* **EXERCISE DETAILS**: The records that follow are to be transcribed word for word.

____ RECORDS TO PROCESS

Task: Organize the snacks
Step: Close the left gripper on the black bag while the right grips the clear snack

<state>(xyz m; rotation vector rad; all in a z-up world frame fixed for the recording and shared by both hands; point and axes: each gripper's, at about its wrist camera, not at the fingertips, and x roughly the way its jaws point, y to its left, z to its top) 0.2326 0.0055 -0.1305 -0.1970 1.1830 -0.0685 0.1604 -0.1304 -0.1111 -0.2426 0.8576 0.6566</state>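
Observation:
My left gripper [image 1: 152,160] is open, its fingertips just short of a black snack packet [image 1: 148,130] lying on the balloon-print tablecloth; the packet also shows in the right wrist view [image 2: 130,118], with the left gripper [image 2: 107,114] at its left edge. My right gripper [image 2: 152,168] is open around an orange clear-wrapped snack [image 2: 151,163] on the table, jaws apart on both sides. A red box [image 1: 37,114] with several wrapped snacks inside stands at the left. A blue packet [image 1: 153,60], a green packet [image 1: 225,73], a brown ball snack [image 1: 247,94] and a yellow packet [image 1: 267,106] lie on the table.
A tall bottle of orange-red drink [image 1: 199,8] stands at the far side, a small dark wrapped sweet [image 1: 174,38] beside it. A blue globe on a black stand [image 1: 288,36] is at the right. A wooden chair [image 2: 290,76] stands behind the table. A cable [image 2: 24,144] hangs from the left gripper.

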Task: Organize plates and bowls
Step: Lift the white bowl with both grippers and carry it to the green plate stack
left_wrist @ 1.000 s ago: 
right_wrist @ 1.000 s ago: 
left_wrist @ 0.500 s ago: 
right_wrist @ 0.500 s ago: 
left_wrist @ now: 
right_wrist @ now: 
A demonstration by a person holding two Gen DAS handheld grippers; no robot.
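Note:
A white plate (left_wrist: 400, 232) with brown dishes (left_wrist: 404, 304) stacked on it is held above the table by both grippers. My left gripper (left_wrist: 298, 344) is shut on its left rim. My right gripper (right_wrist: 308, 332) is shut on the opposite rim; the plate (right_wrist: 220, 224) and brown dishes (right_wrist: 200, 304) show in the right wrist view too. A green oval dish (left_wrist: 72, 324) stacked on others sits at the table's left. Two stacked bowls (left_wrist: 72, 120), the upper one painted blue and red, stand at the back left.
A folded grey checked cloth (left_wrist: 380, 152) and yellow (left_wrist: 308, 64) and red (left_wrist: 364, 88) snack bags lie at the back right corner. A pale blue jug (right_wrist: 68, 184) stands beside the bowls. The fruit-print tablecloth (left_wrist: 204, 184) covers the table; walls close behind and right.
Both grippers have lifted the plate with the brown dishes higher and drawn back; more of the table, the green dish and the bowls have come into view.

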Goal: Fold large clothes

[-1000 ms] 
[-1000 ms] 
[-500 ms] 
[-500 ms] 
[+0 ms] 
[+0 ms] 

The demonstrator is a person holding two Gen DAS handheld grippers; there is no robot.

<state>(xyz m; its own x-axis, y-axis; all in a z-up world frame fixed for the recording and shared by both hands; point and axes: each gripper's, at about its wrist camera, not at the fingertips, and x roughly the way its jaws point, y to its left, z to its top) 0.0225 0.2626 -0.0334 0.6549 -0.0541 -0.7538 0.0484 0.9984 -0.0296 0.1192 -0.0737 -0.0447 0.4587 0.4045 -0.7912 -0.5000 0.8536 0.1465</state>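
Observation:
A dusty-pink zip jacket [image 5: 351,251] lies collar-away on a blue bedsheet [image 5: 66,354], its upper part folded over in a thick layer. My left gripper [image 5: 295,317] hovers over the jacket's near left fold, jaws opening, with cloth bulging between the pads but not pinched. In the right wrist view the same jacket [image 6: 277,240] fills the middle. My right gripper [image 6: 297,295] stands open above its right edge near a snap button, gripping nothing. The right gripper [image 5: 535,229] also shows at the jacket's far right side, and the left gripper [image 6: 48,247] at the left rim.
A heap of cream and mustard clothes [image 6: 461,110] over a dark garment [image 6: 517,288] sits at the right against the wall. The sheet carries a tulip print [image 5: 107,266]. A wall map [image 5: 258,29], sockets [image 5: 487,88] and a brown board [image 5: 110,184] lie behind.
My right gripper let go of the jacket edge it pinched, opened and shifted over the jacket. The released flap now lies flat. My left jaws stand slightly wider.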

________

* **SOLUTION TO THIS PROBLEM**:
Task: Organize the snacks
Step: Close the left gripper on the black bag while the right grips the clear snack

<state>(xyz m; rotation vector rad; all in a z-up world frame fixed for the recording and shared by both hands; point and axes: each gripper's, at about its wrist camera, not at the fingertips, and x roughly the way its jaws point, y to its left, z to its top) 0.2326 0.0055 -0.1305 -0.1970 1.1830 -0.0685 0.1604 -0.1304 -0.1111 -0.2426 0.8576 0.6566</state>
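Observation:
My left gripper [image 1: 152,160] is open, its fingertips just short of a black snack packet [image 1: 148,130] lying on the balloon-print tablecloth; the packet also shows in the right wrist view [image 2: 130,118], with the left gripper [image 2: 107,114] at its left edge. My right gripper [image 2: 152,168] is open around an orange clear-wrapped snack [image 2: 151,163] on the table, jaws apart on both sides. A red box [image 1: 37,114] with several wrapped snacks inside stands at the left. A blue packet [image 1: 153,60], a green packet [image 1: 225,73], a brown ball snack [image 1: 247,94] and a yellow packet [image 1: 267,106] lie on the table.
A tall bottle of orange-red drink [image 1: 199,8] stands at the far side, a small dark wrapped sweet [image 1: 174,38] beside it. A blue globe on a black stand [image 1: 288,36] is at the right. A wooden chair [image 2: 290,76] stands behind the table. A cable [image 2: 24,144] hangs from the left gripper.
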
Task: Organize plates and bowls
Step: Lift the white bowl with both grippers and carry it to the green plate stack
left_wrist @ 1.000 s ago: 
right_wrist @ 1.000 s ago: 
left_wrist @ 0.500 s ago: 
right_wrist @ 0.500 s ago: 
left_wrist @ now: 
right_wrist @ now: 
A demonstration by a person holding two Gen DAS handheld grippers; no robot.
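Note:
A white plate (left_wrist: 400, 232) with brown dishes (left_wrist: 404, 304) stacked on it is held above the table by both grippers. My left gripper (left_wrist: 298, 344) is shut on its left rim. My right gripper (right_wrist: 308, 332) is shut on the opposite rim; the plate (right_wrist: 220, 224) and brown dishes (right_wrist: 200, 304) show in the right wrist view too. A green oval dish (left_wrist: 72, 324) stacked on others sits at the table's left. Two stacked bowls (left_wrist: 72, 120), the upper one painted blue and red, stand at the back left.
A folded grey checked cloth (left_wrist: 380, 152) and yellow (left_wrist: 308, 64) and red (left_wrist: 364, 88) snack bags lie at the back right corner. A pale blue jug (right_wrist: 68, 184) stands beside the bowls. The fruit-print tablecloth (left_wrist: 204, 184) covers the table; walls close behind and right.
Both grippers have lifted the plate with the brown dishes higher and drawn back; more of the table, the green dish and the bowls have come into view.
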
Goal: Fold large clothes

[-1000 ms] 
[-1000 ms] 
[-500 ms] 
[-500 ms] 
[+0 ms] 
[+0 ms] 

The demonstrator is a person holding two Gen DAS handheld grippers; there is no robot.

<state>(xyz m; its own x-axis, y-axis; all in a z-up world frame fixed for the recording and shared by both hands; point and axes: each gripper's, at about its wrist camera, not at the fingertips, and x roughly the way its jaws point, y to its left, z to its top) 0.0225 0.2626 -0.0334 0.6549 -0.0541 -0.7538 0.0484 0.9984 -0.0296 0.1192 -0.0737 -0.0447 0.4587 0.4045 -0.7912 -0.5000 0.8536 0.1465</state>
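Observation:
A dusty-pink zip jacket [image 5: 351,251] lies collar-away on a blue bedsheet [image 5: 66,354], its upper part folded over in a thick layer. My left gripper [image 5: 295,317] hovers over the jacket's near left fold, jaws opening, with cloth bulging between the pads but not pinched. In the right wrist view the same jacket [image 6: 277,240] fills the middle. My right gripper [image 6: 297,295] stands open above its right edge near a snap button, gripping nothing. The right gripper [image 5: 535,229] also shows at the jacket's far right side, and the left gripper [image 6: 48,247] at the left rim.
A heap of cream and mustard clothes [image 6: 461,110] over a dark garment [image 6: 517,288] sits at the right against the wall. The sheet carries a tulip print [image 5: 107,266]. A wall map [image 5: 258,29], sockets [image 5: 487,88] and a brown board [image 5: 110,184] lie behind.
My right gripper let go of the jacket edge it pinched, opened and shifted over the jacket. The released flap now lies flat. My left jaws stand slightly wider.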

Nothing else remains to be done for this exercise.